Good news, I'm using batch, not streaming. I still don't understand what is going on. Apparently pvalue.AsDict() doesn't actually give you a dict value? Just a wrapper around a PCollection. How the heck do I get it to be a dict so I can use it?
This code fails on the init method, right when I try to access operations as if it were... a dictionary.
Error is
File "[path]", line 40, in process
location_indexes = [x[0] for x in self.operations["lookup_location_id"]]
TypeError: 'AsDict' object is not subscriptable [while running 'ParDo(Locations)']
Here's the culprit
class Locations(beam.DoFn): # Location_ID
def __init__(self, operations: dict):
self.locations: list = operations["lookup_location_id"]
def process(self, element: str):
# I have code here, not relevant
and this is where I call locations...
locations = (
csv_data
| beam.ParDo(Locations(operations=beam.pvalue.AsDict(operations)))
| "Dedup locations" >> beam.Distinct()
)
operations is a pcollection of tuples. Here's the pipeline:
operations = (
transforms
| ParDo(Semantics(headers))
| GroupByKey()
headers is in fact, a plain ol' list. So that works great as a SideInput. Semantics yields me some tuples.

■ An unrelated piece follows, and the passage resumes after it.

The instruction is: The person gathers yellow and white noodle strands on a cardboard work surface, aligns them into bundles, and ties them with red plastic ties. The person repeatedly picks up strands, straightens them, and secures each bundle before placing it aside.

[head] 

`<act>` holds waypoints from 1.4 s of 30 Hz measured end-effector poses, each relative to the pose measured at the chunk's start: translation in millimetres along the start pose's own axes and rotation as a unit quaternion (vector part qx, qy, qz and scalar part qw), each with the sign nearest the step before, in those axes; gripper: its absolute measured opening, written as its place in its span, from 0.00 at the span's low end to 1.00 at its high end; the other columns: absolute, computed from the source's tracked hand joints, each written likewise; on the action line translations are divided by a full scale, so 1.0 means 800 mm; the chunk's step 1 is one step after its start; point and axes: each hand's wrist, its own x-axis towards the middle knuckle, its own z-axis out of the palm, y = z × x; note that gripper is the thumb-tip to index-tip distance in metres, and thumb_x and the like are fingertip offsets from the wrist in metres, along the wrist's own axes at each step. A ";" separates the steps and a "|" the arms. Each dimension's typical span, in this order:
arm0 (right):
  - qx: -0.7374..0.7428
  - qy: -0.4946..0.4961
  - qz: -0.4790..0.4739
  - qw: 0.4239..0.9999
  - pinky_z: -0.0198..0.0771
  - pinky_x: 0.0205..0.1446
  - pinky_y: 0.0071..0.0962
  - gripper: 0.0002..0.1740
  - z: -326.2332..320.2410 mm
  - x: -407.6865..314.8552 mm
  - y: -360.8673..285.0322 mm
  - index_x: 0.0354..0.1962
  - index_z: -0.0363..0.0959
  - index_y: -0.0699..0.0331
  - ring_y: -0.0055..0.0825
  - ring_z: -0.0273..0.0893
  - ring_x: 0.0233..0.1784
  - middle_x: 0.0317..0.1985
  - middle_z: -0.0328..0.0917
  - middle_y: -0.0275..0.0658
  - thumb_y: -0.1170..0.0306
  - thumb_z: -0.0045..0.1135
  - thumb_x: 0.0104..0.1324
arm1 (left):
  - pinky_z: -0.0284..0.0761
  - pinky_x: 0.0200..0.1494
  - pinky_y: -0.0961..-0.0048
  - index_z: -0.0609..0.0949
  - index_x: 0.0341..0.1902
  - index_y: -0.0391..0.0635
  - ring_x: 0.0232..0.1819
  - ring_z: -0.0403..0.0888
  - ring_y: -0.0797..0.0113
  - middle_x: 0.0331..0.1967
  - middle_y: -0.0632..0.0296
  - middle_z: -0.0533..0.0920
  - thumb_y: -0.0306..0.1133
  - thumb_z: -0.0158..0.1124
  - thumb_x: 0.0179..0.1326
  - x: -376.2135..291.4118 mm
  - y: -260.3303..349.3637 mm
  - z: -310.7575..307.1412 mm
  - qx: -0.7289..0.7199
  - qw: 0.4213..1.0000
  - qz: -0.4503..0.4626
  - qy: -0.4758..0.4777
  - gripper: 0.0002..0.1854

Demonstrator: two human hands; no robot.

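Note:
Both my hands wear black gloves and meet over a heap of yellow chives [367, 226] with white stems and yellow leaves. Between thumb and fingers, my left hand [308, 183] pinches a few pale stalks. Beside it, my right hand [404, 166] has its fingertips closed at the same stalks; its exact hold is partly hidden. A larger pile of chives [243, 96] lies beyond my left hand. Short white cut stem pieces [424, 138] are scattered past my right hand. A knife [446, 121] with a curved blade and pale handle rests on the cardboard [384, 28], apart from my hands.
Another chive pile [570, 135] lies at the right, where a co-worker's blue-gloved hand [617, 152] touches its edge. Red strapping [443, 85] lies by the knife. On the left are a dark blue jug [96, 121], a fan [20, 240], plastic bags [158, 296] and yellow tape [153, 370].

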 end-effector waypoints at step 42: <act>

class Semantics(beam.DoFn):
def __init__(self, headers: list):
self.headers = headers
def process(self, element: list):
key = element[0]
value: list = [self.headers.index(element[2]), element[3]]
yield key, value
I also peeked at the AsDict operations object in the debugger. It was a mess and I have no idea how I'm supposed to pull real values from it. Can anyone help?
CodePudding user response:
The __init__
part of the DoFn class is ran at creation time, so you cannot fetch the data generated from the side input.
What you need to do is to pass the side input view to the process
method. Using my own example:
class ChangeCurrency(beam.DoFn):
def process(self, value, ratios):
current = value["currency"]
exchanged = {"Original": current}
for key in ratios[current]:
exchanged[key] = value["amount"] * ratios[current][key]
return [exchanged]
{..}
pipeline | ParDo(ChangeCurrency(), ratios=beam.pvalue.AsDict(rates_pc))
Just FYI, you don't need a class for this, you can use a simple function:
def change_currency(value, ratios):
current = value["currency"]
exchanged = {"Original": current}
for key in ratios[current]:
exchanged[key] = value["amount"] * ratios[current][key]
return [exchanged]
{..}
pipeline | ParDo(change_currency, ratios=beam.pvalue.AsDict(rates_pc))